We were all thrilled, gratified and emotionally touched at seeing Professor Yisrael Auman receive his award as the Nobel laureate in Economics for 2005. All of the other awardees, significant scholars that they may be, paled in comparison to the Jew with the big white kippah and the long white beard to match whose smile enlivened an otherwise overly somber and very formal affair. Naturally, all Israelis (or almost all Israelis) have received an added boost to our national pride by Professor Auman receiving this award. But understandably most Israelis and Jews the world over are not in the fortunate position that we at Beit Knesset Hanassi are in of knowing Professor Auman as a fellow member and worshipper in our synagogue. I am not going to indulge myself in a paean of glory to Professor Auman from this humble sheet. Suffice it to say that we are all blessed having him with us (and this was true even before he was a Nobel laureate) and that our blessings go forth to him, his wife Batya, a great person in her own right, and to the entire Auman family in all of their generations. May there be many more families like the Auman/Schlesinger family in the midst of Israel and may they only enjoy further good health, happiness and continued achievements on behalf of Torah, Israel and humanity at large.
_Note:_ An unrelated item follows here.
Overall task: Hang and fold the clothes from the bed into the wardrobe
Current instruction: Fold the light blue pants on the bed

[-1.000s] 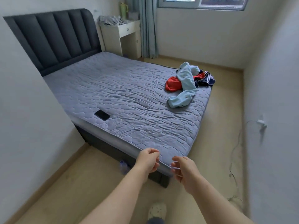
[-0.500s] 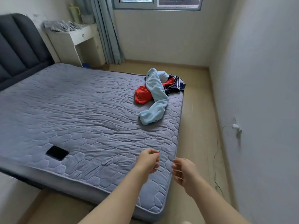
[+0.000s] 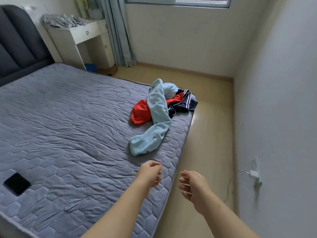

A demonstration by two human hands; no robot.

Professor Auman's achievement and award allows me a platform to say a few words about the struggles that the observant Jewish society faces in this world of modernity, personal autonomy and breathtaking technological and scientific creativity. Rabbi Samson Rafael Hirsch addressed the problem of Jewish participation in the general world and the surrounding society of modernity in his writings and in the creation of the unique Orthodox Jew that his kehilla in Frankfurt am Main represented. His advocacy of a rational Judaism, intellectually oriented, open to secular knowledge and Western culture, created a cadre of Orthodox professors, physicians, lawyers, merchants, trades people and artisans, all of whom were punctiliously observant of the laws, rituals and customs of Judaism without compromise. They were the products of his Torah im Derech Eretz approach and vision of Judaism. Rabbi Hirsch in effect beat Reform at its own game by producing the cultured German intelligentsia figure of that time. While Reform attempted to create this as well, they ended up producing assimilated Jews susceptible in droves to conversion to Christianity. Rabbi Hirsch did not feel, as later Orthodox revisionist historians have sometimes made it out to be, that his view of Torah im Derech Eretz was a temporary expedient necessary to meet the exigencies of the time. Rather, he was convinced that this was a normative form of Judaism and Jewish practice and that in the face of modernity it was perhaps the normative form of observant Jewish behavior.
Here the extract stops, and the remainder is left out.